Thomas was the project coordinator and principal investigator of the EU-funded CAMELOT Project on Language Learning with Machinima, a two-year project consisting of nine European Union partners that ran from December 2013 until November 2015. He was a partner in the Erasmus+ VITAL project on learning analytics and online learning (2015–17) and the coordinator of the EU GUINEVERE project (KA2 Strategic Partnership in Schools) on digital gaming in immersive environments (2017–19).
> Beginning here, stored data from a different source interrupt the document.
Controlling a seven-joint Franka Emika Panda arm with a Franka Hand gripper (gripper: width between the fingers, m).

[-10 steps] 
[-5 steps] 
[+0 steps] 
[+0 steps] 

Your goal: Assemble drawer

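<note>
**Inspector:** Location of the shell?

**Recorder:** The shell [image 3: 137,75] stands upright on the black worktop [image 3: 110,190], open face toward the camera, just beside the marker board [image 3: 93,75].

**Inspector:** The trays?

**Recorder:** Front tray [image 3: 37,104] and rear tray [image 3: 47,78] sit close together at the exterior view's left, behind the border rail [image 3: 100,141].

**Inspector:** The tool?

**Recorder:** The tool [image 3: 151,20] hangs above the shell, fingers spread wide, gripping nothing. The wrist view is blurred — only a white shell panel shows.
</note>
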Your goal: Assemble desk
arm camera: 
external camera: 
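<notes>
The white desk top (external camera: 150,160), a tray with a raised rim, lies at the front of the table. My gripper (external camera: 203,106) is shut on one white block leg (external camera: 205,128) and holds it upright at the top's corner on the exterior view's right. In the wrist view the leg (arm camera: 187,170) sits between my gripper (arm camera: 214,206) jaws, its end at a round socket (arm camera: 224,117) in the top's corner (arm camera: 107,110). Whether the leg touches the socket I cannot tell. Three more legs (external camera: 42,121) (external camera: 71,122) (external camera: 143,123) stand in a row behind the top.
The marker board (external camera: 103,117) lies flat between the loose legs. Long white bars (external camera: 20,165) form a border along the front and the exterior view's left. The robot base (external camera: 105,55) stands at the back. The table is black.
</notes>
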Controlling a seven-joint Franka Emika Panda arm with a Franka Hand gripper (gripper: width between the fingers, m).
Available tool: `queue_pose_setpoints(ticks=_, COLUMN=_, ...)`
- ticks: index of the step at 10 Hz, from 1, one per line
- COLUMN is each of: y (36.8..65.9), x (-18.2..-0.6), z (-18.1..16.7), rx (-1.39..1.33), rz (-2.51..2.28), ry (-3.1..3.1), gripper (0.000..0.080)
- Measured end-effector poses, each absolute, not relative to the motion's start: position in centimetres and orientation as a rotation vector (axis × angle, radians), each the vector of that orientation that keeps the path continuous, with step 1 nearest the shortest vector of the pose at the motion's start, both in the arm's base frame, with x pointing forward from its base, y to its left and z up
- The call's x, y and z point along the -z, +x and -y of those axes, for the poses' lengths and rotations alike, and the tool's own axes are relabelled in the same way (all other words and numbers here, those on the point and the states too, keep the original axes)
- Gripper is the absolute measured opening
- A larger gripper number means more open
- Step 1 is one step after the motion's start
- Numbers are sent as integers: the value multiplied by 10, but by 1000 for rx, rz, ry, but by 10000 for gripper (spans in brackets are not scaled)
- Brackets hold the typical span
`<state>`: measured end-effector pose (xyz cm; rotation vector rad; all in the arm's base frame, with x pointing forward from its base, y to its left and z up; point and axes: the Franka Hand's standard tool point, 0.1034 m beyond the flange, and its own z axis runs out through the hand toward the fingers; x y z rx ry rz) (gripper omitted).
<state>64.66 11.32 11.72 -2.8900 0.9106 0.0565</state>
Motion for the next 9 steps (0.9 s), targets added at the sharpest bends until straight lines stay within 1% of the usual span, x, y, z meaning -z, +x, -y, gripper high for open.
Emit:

Outside of academia, he has published articles in The Times Higher Education Supplement on the use of iPods and podcasting and The Guardian as a contributor in a debate about massive open online courses and the future of higher education. He has also been interviewed by the French-language publication Regards Sur Le Numerique on the subject of digital natives, among others. Thomas is a Principal Fellow of the Higher Education Academy and the Royal Society of Arts.

==Authored Monographs==
- Language Teaching with Video-based Technologies: Creativity and CALL Teacher Education (Routledge, 2020) (authored with Christel Schneider).
- Project-based Language Learning with Technology (Routledge, 2017).
- The Reception of Derrida: Translation and Transformation (Palgrave Macmillan, 2006).

==Edited books==
- Recent Developments in Technology-Enhanced and Computer-Assisted Language Learning (IGI, 2020) (edited with Bin Zou).
- Handbook of Research on Integrating Technology into Contemporary Language Learning and Teaching (IGI, 2018) (edited with Bin Zou).
- Digital Language Learning and Teaching: IV Volumes (Bloomsbury, 2017) (edited with Julie Sykes, Hayo Reinders and Mark Peterson).
- E-Research in Educational Contexts (Routledge, 2017) (edited with Jocelyn Wishart).
- Researching Language Learner Interaction Online: From Social Media to MOOCs (CALICO, 2015) (edited with Ed Dixon).
- Contemporary Task-Based Language Teaching in Asia (Bloomsbury, 2015) (edited with Hayo Reinders).
- Design, Implementation, and Evaluation of Virtual Learning Environments (IGI, 2012).
- Contemporary Computer-Assisted Language Learning (Bloomsbury, 2012).
- Digital Education: Opportunities for Social Collaboration (Palgrave Macmillan, 2011).
- Deconstructing Digital Natives: Young People, Technology, and the New Literacies (Routledge, 2011).
- Technology Enhanced Learning: Quality of Teaching and Educational Reform. Series: Communications in Computer and Information Science (Springer, 2010).
- Task-Based Language Learning and Teaching with Technology (Continuum, 2010) (edited with Hayo Reinders).
- Interactive Whiteboards for Education: Theory, Research and Practice (IGI Global, 2010) (edited with Euline Cutrim Schmid).
- Online Learning: IV Volumes (SAGE Publications, 2010).